Mr. Cameron: I asked a straightforward question and have got absolutely no answer. Just on the most basic— [ Interruption. ]

Mr. Speaker: Order. Please allow the right hon. Gentleman to be heard. It will not do for us to shout across the Chamber after this terrible news has come to us. It is best to let the right hon. Gentleman speak— [ Interruption. ] Order. I have made a decision and no one will defy the Chair.

Mr. Cameron: I tell you what is shameful, and that is trying to shout down someone who is asking reasonable questions about something that has gone wrong. Let us be honest: this is a story about a 17-year-old girl who had no idea how to bring up a child. It is about a boyfriend who could not read but who could beat a child, and it is about a social services department that gets £100 million a year and cannot look after children. That is what this is about.

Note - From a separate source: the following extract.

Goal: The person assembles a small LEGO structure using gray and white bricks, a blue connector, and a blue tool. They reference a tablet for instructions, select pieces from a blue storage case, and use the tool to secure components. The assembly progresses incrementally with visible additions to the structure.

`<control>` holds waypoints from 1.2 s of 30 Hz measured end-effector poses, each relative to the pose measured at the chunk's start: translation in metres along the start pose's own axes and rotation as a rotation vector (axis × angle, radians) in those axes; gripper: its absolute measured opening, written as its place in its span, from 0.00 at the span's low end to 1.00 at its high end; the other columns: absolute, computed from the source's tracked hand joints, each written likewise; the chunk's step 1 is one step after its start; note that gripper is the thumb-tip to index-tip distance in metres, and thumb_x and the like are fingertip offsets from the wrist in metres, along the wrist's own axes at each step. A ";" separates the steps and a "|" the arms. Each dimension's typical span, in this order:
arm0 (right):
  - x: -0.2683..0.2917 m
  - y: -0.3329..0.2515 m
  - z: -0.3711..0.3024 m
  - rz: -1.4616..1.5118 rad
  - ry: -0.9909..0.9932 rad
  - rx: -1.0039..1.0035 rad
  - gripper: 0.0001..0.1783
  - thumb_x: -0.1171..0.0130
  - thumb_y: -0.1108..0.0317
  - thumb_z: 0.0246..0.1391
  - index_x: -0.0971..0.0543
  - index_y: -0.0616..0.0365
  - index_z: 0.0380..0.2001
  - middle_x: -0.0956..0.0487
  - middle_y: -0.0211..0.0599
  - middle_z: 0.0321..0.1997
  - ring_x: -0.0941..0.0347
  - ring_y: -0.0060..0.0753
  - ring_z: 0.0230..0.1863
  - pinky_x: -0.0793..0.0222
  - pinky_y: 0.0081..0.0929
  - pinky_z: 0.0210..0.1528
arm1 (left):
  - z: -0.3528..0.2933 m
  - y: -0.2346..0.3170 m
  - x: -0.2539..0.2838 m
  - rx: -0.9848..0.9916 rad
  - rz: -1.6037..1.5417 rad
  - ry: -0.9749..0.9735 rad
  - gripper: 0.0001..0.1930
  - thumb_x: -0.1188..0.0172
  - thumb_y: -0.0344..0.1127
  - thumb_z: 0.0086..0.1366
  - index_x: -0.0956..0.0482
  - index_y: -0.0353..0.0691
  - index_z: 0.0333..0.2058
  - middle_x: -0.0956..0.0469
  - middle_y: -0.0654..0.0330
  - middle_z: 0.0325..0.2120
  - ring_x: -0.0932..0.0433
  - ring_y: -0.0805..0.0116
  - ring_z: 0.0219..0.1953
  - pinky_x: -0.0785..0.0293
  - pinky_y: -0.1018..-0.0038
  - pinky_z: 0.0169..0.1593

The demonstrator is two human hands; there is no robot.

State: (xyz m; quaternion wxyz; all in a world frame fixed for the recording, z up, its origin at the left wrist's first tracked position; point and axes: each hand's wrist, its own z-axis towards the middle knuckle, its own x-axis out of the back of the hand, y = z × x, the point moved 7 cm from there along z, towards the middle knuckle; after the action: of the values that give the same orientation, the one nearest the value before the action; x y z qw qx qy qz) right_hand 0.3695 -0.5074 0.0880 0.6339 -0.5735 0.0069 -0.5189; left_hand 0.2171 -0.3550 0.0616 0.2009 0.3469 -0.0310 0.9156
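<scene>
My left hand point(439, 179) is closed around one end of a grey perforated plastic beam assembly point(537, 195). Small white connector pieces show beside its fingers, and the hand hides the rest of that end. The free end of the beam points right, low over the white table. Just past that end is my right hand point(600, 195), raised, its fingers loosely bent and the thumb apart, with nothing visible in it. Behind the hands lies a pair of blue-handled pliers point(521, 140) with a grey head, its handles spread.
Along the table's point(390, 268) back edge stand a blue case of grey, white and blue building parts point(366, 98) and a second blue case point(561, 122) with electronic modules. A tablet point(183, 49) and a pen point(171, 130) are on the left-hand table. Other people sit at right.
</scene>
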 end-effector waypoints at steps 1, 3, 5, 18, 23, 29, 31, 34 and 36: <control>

In the case of failing schools, we take them over. In this department in Haringey, one in four positions for social workers is completely vacant. It does nothing to help struggling local schools that are failing, and another child has been beaten to death. I do not expect an answer now, because we never get one, but will the Prime Minister at least consider whether the time has come to take over this failing department and put someone in charge who can run it properly for our children?

The Prime Minister: I think that we are both agreed that this is a tragic and serious loss of life that has got to be investigated properly so that all the lessons can be learned. I think that the right hon. Gentleman would agree that appointing Lord Laming to go around the country and look at what is happening in each area so that we are assured about what is happening is the right thing to do. I think that the right hon. Gentleman has to accept that the executive summary, which has already been published, from the inquiry done in Haringey shows that weaknesses exist. There is an admission of weaknesses that have to be addressed. We have received the full report this morning, and we will act on it quickly. We will do it in the right way so that we come to the judgments that are necessary to protect children in the future. I regret making a party political issue of this matter— [ Interruption. ] I do regret that, because I think— [Interruption.]

Mr. Speaker: Order. The Prime Minister is in order.